Through a latter-day prophet, Jesus says: "Do not be afraid."
I want to see the light of truth dispel ignorance.
I want to see prejudices broken up and swept away as with a flood.

I give thanks for the voices of reason who at this time are speaking up
on behalf of the constitutional principles which must be maintained
for the rights and protection of all.

(I thought my country's president was one of those voices,
but now I'm not so sure.)

Teach me what I can say
that will constructively help to change minds and hearts
of people in my orbit.

In Christ's name, amen.

Sunday, August 8, 2010

A prayer of thanksgiving

Praise the Lord with a prayer of thanksgiving. (D&C 136:28)
I give thanks that the Deepwater Horizon well appears to have been successfully capped—and I pray it holds. I give thanks that the oil appears to be dissipating more rapidly than feared and hasn't spread far as it was originally feared that it might.
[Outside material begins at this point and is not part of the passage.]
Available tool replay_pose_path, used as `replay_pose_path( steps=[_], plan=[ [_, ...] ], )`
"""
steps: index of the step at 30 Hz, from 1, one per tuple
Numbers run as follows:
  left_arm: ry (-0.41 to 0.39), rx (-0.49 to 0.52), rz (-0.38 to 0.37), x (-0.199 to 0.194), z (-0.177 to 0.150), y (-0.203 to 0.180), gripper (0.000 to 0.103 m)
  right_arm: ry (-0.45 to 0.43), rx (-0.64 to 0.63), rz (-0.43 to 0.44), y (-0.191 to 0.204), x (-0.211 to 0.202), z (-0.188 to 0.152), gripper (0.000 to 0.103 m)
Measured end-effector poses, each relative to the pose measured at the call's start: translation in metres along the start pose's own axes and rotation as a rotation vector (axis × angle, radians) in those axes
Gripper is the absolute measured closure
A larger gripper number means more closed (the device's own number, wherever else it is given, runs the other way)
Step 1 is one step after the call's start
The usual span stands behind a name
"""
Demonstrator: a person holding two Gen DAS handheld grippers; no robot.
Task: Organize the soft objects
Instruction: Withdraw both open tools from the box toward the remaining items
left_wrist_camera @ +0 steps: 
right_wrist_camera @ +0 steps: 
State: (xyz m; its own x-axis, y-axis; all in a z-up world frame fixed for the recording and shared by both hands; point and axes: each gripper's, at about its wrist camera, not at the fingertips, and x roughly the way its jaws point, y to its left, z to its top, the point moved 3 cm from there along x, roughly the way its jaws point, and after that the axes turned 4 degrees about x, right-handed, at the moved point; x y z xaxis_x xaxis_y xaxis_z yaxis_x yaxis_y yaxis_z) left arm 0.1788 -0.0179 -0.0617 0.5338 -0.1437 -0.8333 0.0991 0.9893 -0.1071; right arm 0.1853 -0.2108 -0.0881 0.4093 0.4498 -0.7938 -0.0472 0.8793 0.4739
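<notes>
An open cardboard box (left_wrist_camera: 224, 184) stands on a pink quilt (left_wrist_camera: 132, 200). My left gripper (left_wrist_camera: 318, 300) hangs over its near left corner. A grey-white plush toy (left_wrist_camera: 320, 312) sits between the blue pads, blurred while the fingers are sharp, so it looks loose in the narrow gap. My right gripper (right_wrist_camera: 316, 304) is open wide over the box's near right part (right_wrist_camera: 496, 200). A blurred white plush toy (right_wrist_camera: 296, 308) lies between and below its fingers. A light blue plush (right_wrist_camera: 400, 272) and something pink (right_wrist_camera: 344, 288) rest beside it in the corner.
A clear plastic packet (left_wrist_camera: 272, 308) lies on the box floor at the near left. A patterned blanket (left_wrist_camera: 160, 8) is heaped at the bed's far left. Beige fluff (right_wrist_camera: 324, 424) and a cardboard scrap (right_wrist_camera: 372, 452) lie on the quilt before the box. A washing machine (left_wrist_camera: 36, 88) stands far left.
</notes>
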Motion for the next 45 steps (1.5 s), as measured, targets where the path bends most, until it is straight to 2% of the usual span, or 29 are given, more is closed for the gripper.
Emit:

I don't mean to be sullen, but I just don't find it in me to feel very grateful about either BP's or the U.S. government's reactions to the spill. I'm sitting here, actually, having an epiphany about how much antipathy I feel toward Congress and the Obama administration, not just over this issue but in general.

I pray for people whose lives are still affected by the spill and its aftermath. I pray for the wildlife living in affected habitats.

I remember the dead. I was thinking of animals when I wrote that, but there are people to remember, too—those killed during the explosion.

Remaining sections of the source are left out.